Option: You can add extra flavour to this dish by dicing green peppers and an onion, or slicing up some mushrooms or black olives, and adding them to the layers.
Chop a bunch of kale by folding the leaves together so that the stems can be sliced easily away from the leaves and discarded. Tear the leaves into bite-sized pieces. Add your favourite ingredients to make a salad using kale as your main green, but here’s the trick: Kale has a strong taste, and it does well when matched with other strong tastes. Once you’ve got your torn pieces of kale, proceed:
Sprinkle the salad with crumbled blue or feta cheese
Add chopped almonds or pecans
Add Kalamata olives
Add green onion or even yellow onion diced into small pieces
Dress it with a mixture of lemon juice and olive oil—squeeze the juice of 2 lemons, and whisk in enough olive oil to suit your taste. Add pepper and serve. Makes 4 servings.
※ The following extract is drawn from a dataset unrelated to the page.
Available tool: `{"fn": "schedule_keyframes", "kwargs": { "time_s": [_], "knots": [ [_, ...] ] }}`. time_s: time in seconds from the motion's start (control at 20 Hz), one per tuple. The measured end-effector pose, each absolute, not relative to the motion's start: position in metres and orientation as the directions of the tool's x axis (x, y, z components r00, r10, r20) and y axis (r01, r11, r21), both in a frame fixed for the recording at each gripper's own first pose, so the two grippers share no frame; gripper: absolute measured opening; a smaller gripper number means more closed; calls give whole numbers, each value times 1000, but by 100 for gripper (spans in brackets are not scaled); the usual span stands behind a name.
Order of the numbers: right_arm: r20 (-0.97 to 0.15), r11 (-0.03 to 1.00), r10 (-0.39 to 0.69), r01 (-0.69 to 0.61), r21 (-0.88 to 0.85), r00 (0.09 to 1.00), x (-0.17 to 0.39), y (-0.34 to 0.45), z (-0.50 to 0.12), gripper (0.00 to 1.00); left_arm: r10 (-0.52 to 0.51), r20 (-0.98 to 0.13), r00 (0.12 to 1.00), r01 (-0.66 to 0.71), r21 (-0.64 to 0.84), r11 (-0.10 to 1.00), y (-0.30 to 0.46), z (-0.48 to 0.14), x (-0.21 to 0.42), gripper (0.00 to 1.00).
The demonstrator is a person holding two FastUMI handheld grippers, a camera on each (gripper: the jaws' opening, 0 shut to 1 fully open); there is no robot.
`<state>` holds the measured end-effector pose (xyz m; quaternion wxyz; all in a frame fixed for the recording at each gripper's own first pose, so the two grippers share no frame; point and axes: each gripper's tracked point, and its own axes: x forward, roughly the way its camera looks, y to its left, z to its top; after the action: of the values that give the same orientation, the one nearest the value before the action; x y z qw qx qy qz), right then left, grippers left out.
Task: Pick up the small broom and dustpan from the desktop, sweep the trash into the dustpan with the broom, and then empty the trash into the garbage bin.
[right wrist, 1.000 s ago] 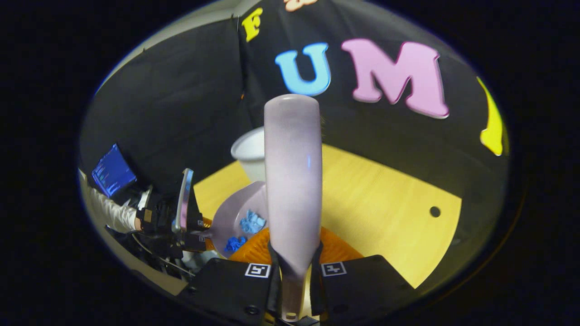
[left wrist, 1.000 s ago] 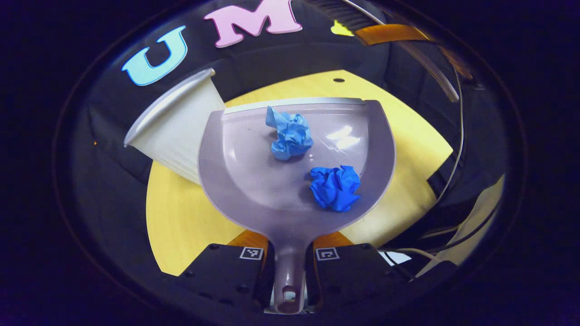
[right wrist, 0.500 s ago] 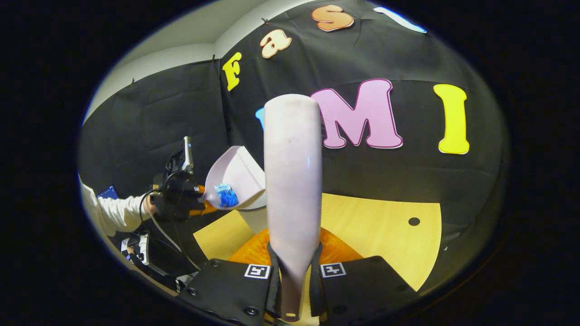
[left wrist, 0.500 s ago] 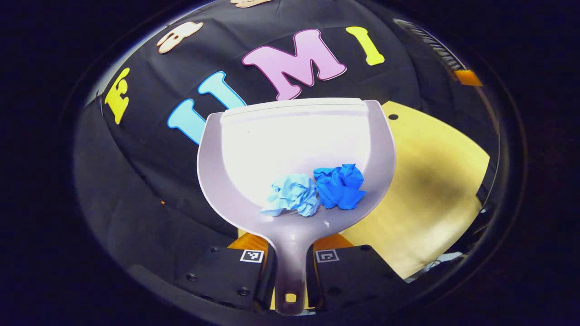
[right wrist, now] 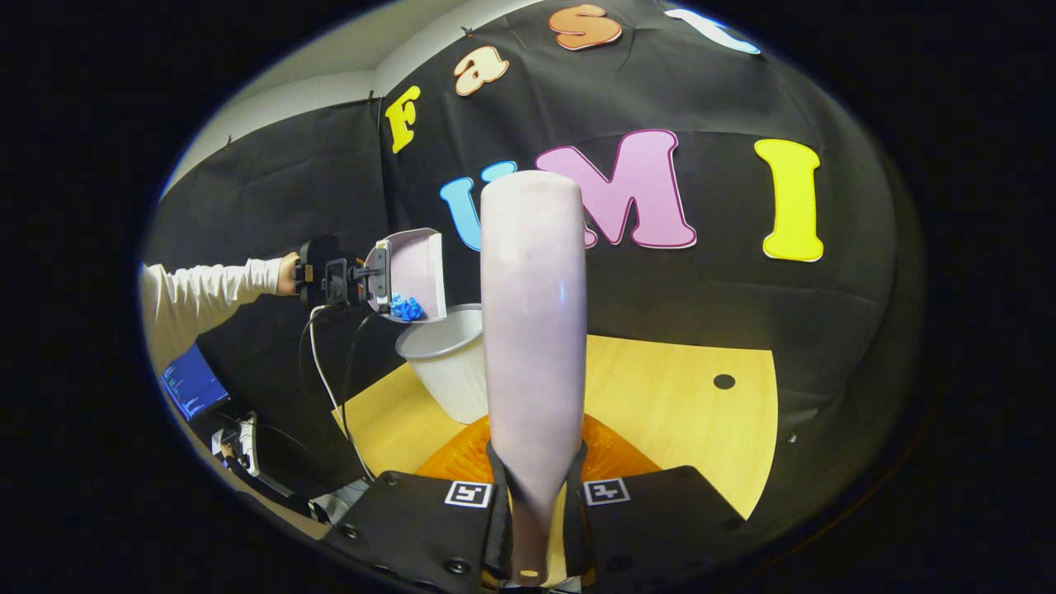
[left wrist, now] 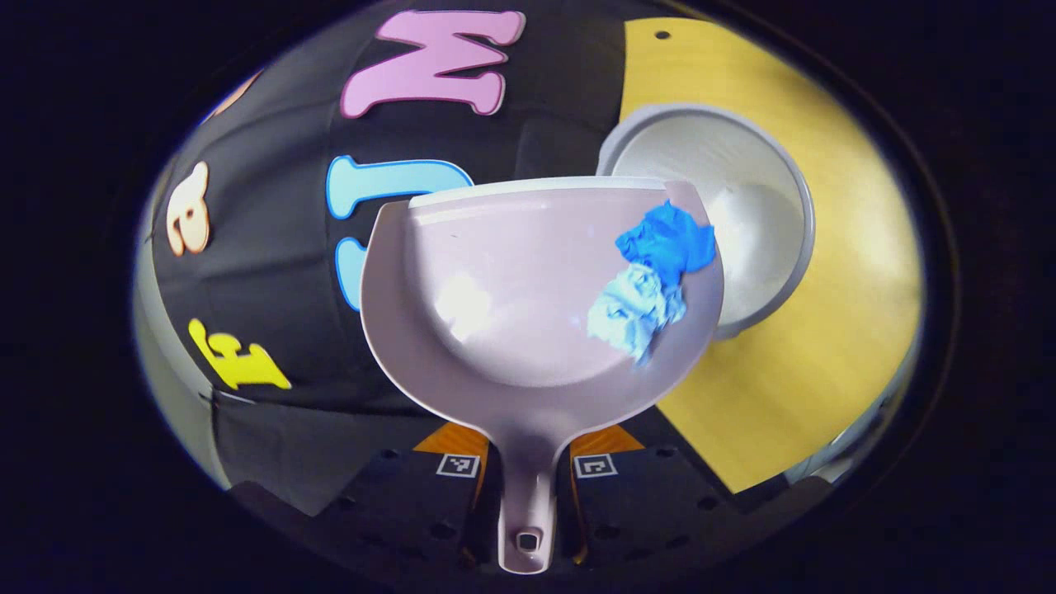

Many people, especially kids, dislike raw kale in salads because of its characteristic bitter taste and the texture of the stems. Dinosaur kale is new in some areas, its leaves tinged with blue and purple, with the stems much more tender; people are finding it to be a wonderful and nutritious addition to salads. If your supermarket doesn’t have it, ask your produce manager to look into it.